An important thing to notice in the RCF definition (Table 1) is that the clients can reason about how long they predict they have to act. In particular, if there is an opponent nearby, there is a danger of losing the ball before being able to pass or shoot it. In this situation, it is to the passer's advantage to get rid of the ball as quickly as possible.
This priority is manifested in the RCFs in two ways: (i) in Step 4 of Table 1, teammates to whom the client cannot pass immediately are eliminated from consideration; and (ii) in Step 6, the client kicks the ball away (or shoots) rather than dribbling. When a player is between the ball and the teammate to which it wants to pass, it must move out of the ball's path before passing. Since this action takes time, an opponent often has the opportunity to get to the ball before it can be successfully released. Thus, in Step 4, when there is an opponent nearby the RCFs only consider passing to players to whom the client can pass immediately. The concept of nearby could be the learned class of positions from which the opponent could steal the ball. For the purposes of this paper, ``within 10m'' is an empirically acceptable approximation. As mentioned above, this concept is not purely reactive: the positions of opponents that are outside an agent's field of view are remembered .

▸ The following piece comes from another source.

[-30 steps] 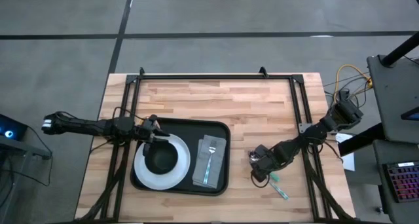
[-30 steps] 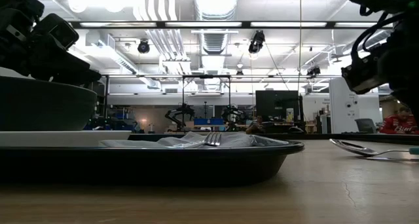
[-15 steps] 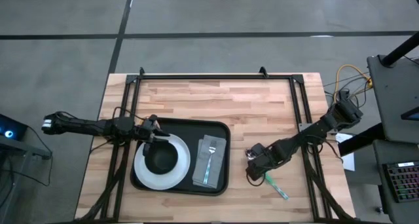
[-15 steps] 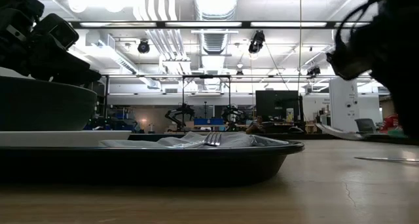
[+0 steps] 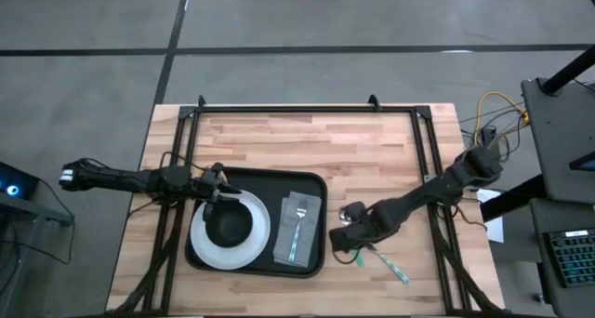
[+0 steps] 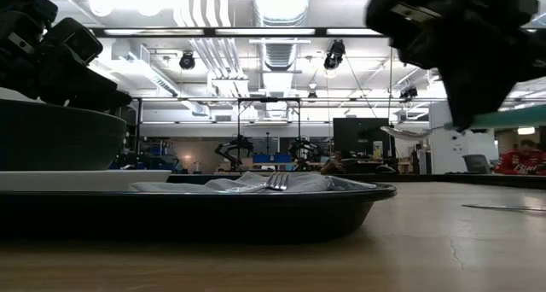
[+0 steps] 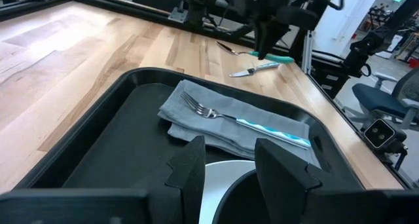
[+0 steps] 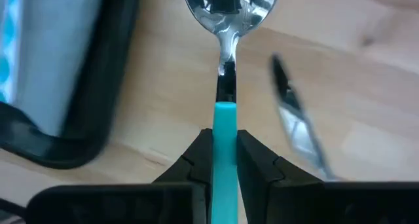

Similarly, the point of dribbling the ball (kicking the ball a small amount in a certain direction and staying with it) is to keep the ball for a little longer until a good pass becomes available or until the player is in a good position to shoot. However, if there is an opponent nearby, dribbling often allows the opponent time to get to the ball. In this situation, as indicated in Step 6 of Table 1, the player should kick the ball forward (or shoot) rather than dribbling.
The ability to reason about how much time is available for action is an important component of the RCFs and contributes significantly to their success in game situations (see Section 4).